■ **What to produce**
All of the listing is to be written out word for word, with the pictures left out.

■ **Material provided**
══════

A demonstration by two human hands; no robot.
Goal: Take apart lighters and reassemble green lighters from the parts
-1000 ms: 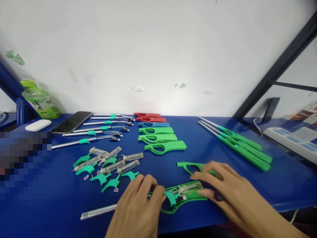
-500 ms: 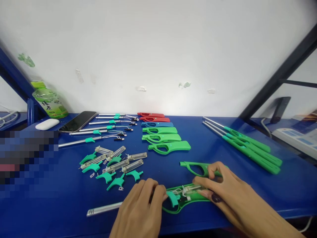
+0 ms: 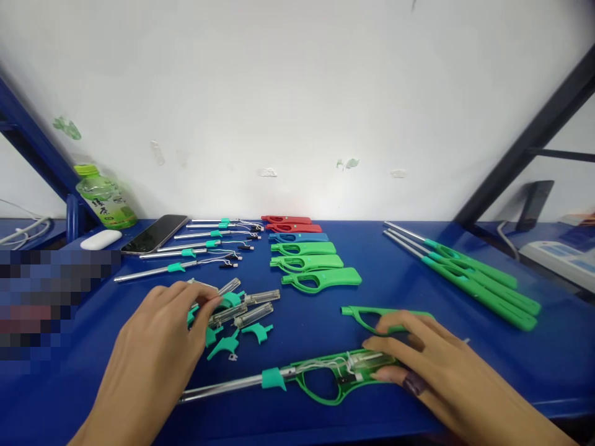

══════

■ **Answer for the task**
A demonstration by two human hands; no robot.
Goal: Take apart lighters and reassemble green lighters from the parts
-1000 ms: 
-500 ms: 
+0 ms: 

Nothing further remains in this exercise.